* _Exercise requirements_
Please transcribe exactly, and only, the lines of the data below between the line holding "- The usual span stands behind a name" and the line holding "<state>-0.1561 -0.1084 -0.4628", inclusive.
*** Available data Section Begins ***
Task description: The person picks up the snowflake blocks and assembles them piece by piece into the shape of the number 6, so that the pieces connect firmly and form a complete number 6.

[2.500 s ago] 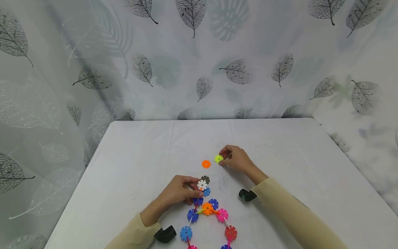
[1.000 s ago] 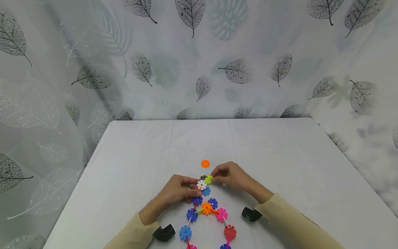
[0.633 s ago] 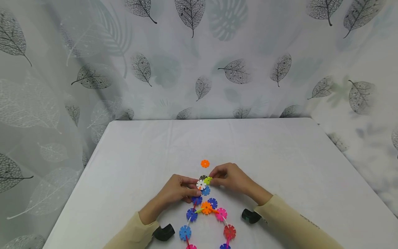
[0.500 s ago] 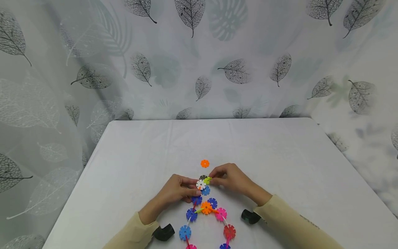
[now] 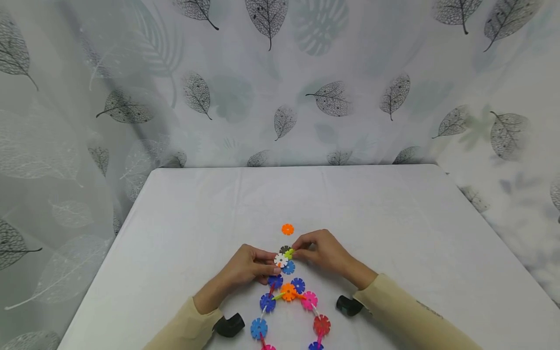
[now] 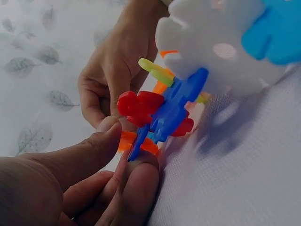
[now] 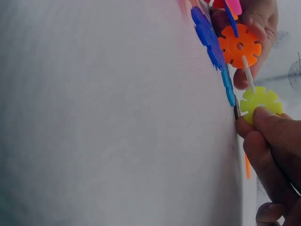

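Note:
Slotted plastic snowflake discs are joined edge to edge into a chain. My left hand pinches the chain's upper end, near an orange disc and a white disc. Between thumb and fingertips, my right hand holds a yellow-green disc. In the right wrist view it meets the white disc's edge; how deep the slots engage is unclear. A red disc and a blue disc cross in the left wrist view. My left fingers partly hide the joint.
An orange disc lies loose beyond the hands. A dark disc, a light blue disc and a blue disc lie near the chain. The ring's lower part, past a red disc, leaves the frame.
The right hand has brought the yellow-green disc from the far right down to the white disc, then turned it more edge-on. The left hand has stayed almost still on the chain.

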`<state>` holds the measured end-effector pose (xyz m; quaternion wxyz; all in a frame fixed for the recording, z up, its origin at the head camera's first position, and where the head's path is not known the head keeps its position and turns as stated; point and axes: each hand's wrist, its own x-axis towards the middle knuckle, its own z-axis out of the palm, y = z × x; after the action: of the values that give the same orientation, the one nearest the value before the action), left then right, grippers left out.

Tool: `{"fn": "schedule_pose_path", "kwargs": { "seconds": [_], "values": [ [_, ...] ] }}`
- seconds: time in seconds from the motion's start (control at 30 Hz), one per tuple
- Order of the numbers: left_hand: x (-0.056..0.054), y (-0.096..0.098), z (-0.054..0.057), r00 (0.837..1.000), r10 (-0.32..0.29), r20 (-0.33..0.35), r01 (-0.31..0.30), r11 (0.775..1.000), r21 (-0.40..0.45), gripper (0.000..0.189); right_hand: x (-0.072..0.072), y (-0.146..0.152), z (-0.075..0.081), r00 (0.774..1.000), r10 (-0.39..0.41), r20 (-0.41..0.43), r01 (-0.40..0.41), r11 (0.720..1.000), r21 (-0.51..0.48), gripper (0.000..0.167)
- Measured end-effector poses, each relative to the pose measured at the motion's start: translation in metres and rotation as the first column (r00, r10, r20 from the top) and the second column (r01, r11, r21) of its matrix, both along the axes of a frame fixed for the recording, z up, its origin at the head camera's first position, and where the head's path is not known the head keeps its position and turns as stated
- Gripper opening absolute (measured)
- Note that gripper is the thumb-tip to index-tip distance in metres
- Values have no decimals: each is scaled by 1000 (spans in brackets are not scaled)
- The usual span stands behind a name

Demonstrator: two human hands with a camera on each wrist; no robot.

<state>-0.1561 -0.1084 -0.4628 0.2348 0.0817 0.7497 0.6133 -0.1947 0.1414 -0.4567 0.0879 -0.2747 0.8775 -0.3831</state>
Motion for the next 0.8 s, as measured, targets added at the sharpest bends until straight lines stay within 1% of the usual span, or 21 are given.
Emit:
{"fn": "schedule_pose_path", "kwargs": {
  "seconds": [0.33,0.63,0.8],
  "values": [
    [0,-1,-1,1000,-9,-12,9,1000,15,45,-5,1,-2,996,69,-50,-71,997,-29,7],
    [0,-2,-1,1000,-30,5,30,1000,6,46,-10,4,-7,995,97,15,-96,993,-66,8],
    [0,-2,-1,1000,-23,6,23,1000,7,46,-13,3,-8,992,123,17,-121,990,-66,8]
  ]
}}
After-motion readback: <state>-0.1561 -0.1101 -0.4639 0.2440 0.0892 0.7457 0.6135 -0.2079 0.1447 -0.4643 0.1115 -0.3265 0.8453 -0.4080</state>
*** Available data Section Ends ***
* _Exercise answer_
- The usual span stands behind a name

Demonstrator: two human hands with a camera on each wrist; no robot.

<state>-0.1561 -0.1084 -0.4628 0.2348 0.0817 0.7497 0.6133 -0.1947 0.1414 -0.4567 0.0879 -0.2747 0.8775 -0.3831</state>

The exercise is done, with nothing more to add.